I Can't Stop Blaming Myself

demi

Member
Author
Benefactor
Dec 5, 2013
213
Tinnitus Since
12/2012
My T had become barely audible until my spike after stupidly going to a concert at the end of November. Now not only is my T louder but in January I developed what I believe is Hyperacusis, as well as problems with tensor tympani muscle & eustachian Tube Dysfunction. ugh.

I feel like I come to TT for support, but more so than not I hear negative things about none of these things ever going away. I need to just stop researching what symptoms and finding this stuff out, because there is no treatment for any of this.

I just am hoping and wishing and praying that my T is just having a long spike, and that this other things will fade too.
 
Hi Demi.

I have had a bad day myself: I am scared that my T is noise-induced despite the doctor say she could see mucus in my ear. The ringing was low until driving and for some reason the ears feel pressured. I thought the ringing increased too :-( but have calmed down. Helps that it's pouring with rain so can't hear.

You can't blame yourself. The way I see it, if you hadn't gone to that concert a loud restaurant or film would have set it off. Unfortunately the world is not a quiet place. You can't blame yourself.

Hang in there. Try getting your mind off it. Go through the motions of feeling good and it will happen. Apparently if you smile it improves your mood, even if you're sad. We're all feeling for you and get where you're coming from. Thank god for this site!!!
 
I feel your pain Demi!


My H and T all began because of a series of decisions in which had I aborted even one I would have been spared. The probability of acquiring H and T the way I did is really one in a million... yet I have it. I've been through a devastating guild trip the previous weeks. This was a sort of a mini-death experience for me.


What can one do? Absolutely nothing. The mind creates an illusion in which by the act of replaying old memories it presumes it can automatically go back an alter the past, which is quite inane. You need to understand it as such, the illusion of the past. Word forward. Relaxation is key here. Find refuge in the things you love!
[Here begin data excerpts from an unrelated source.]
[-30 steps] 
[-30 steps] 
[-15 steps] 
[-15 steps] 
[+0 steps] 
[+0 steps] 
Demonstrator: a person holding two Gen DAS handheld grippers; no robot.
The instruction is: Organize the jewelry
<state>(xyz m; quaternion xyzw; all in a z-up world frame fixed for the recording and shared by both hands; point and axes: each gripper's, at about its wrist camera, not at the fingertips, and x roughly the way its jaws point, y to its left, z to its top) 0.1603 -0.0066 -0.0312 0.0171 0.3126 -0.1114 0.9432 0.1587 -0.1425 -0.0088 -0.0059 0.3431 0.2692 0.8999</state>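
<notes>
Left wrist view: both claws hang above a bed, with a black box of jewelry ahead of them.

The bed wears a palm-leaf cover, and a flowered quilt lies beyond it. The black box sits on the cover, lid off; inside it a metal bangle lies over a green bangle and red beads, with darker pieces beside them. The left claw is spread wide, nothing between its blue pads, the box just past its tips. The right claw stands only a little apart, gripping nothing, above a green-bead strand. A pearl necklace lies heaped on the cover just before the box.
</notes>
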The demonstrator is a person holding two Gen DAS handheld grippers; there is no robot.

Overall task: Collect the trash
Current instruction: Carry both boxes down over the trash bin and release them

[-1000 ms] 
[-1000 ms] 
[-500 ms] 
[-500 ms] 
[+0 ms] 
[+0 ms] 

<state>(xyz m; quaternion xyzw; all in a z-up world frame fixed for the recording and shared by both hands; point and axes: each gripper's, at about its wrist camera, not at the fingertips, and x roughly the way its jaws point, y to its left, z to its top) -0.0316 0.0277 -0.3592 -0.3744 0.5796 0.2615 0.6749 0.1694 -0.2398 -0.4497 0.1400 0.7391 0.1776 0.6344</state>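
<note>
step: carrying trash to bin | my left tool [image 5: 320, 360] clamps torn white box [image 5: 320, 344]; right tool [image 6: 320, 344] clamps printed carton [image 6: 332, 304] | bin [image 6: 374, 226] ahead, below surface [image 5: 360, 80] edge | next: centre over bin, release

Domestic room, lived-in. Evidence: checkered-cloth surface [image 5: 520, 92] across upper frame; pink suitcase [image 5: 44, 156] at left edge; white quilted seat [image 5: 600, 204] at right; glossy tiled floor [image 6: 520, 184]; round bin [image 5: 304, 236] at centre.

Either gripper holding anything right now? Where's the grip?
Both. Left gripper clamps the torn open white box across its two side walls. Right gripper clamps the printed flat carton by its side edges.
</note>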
I'm new to this Tinnitus thing, yet I can't but help feel a sense of pride in having something to share with good people, even if that very thing makes us perceivably weaker, our strength is in numbers here. Stay strong!
 
Can't blame yourself. something would trigger it eventually. I still wonder what did mine - was it the restaurant I went to that day? the mall? the bookstore? from driving? all of the above? doesn't matter. it happened,and here it is.

maybe I'm out of line here,but have you seen or thought about seeking counseling or a therapist? I only ask because it seems like you're having a very difficult time dealing with your condition.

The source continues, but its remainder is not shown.